John Chen said, “I am very pleased with our progress and execution in fiscal Q4 against the strategy we laid out three months ago. We have significantly streamlined operations, allowing us to reach our expense reduction target one quarter ahead of schedule. BlackBerry is on sounder financial footing today with a path to returning to growth and profitability.”

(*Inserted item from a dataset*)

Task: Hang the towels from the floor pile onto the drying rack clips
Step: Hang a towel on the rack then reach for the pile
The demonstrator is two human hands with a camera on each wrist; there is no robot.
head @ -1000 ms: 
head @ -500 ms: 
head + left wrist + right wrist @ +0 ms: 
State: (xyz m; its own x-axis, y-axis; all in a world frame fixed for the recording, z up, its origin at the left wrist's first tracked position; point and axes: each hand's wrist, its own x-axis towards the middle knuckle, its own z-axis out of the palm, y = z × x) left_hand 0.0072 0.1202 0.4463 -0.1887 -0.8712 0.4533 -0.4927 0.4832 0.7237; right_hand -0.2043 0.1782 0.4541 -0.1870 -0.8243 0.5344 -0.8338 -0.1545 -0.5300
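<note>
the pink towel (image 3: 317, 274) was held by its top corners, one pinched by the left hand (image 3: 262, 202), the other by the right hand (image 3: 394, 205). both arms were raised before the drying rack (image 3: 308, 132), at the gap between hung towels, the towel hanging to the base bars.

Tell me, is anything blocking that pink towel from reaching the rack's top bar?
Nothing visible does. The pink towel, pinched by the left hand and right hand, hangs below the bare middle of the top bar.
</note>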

One problem that I can see becoming an issue is that BlackBerry is eating through the money it has on hand. It did receive an investment of $1 billion from Fairfax Financial and Other Institutional Investors in November 2013 and although it is cutting costs, the money can only last for so long with falling revenue.

The revenue decline could cause some headaches for BlackBerry due to the fact that it represents a 64 percent year-over-year decline from Q4 2013 and a sequential decline of 18 percent from Q3 2014. BlackBerry is also still burning through its cash pile at an unhealthy clip, as its $2.7 billion in cash represents a $500 million decline from the $3.2 billion in cash it had at the end of Q3 2014.